We need Jesus to clean us. Hagar needed Jesus to clean her. Sarah also needed Jesus. This story is about two very broken women, in a place of need. The water, Jesus, was about to flow through Hagar's life, and heal what was broken. God meets her by the river and asks her, "why are you here?" A question that He certainly knew the answer to...why does He ask it? We see this a lot in God's encounters with His people. We saw it with Adam and Eve, with Cain, with Elijah in the cave, with Paul...God begins a conversation with a question. We have to consider that God must care about our stories, our hearts, our explanations. He must desire that interaction with us, or why would He ask questions? I see it as a gift, like sitting down to drink coffee with a friend who asks you how you are doing in an area of deep struggle. It feels good to voice the things that are trapped inside.
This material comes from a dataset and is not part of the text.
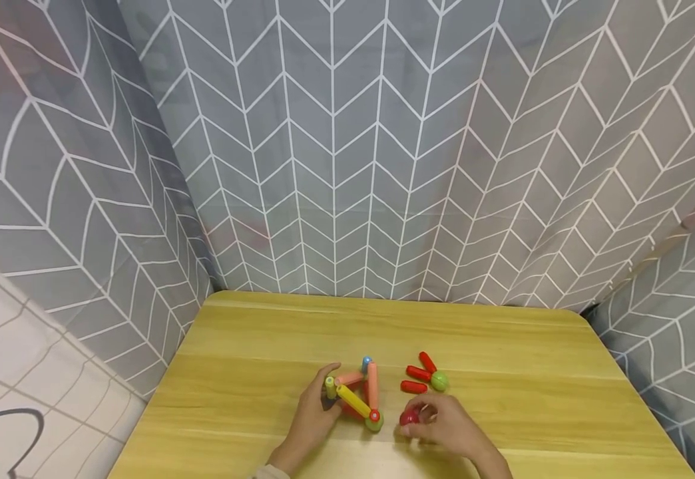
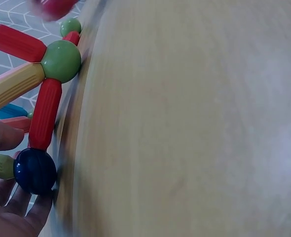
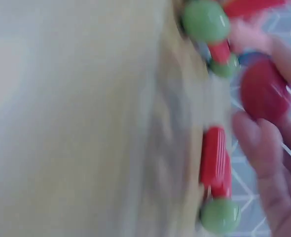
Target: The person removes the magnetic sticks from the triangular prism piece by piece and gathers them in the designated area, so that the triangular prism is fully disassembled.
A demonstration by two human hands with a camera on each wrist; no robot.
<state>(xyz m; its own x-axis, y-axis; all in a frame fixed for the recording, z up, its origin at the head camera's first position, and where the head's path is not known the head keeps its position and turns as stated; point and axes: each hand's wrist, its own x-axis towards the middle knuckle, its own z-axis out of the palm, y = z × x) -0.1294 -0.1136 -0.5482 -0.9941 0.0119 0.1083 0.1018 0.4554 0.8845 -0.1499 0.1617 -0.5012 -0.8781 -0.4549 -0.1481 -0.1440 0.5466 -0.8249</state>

He knows the details of our stories, but yet, He asks us to put our own words to it, to relate to Him in our hard places. He gives us the gift of being seen.
That leads us to the name that Hagar assigns to God, EL ROI, "the God who sees." The Bible says that "the eyes of the Lord move to and fro throughout the earth that He may strongly support those whose heart is completely His" (2 Chronicles 16:9). God sees. It's the truth that set Hagar back to Sarah's house, with courage to face the difficult circumstances. I would love to think that the two women reconciled. That Hagar explained what it was like to encounter God, and they had a moment of confessing and apologizing. We don't know what happened between the women after that, but we do know that Hagar boldly accepts her plot as a servant, and a mother to Ishmael. She walks in the truth that God sees her, and believes her value is designated by her creator, rather than the people surrounding her. She renames herself, not the servant who's heart flows with insignificant blood, but the woman who met God, whose story would be kept in the book that millions would read. Her story mattered. Your story matters.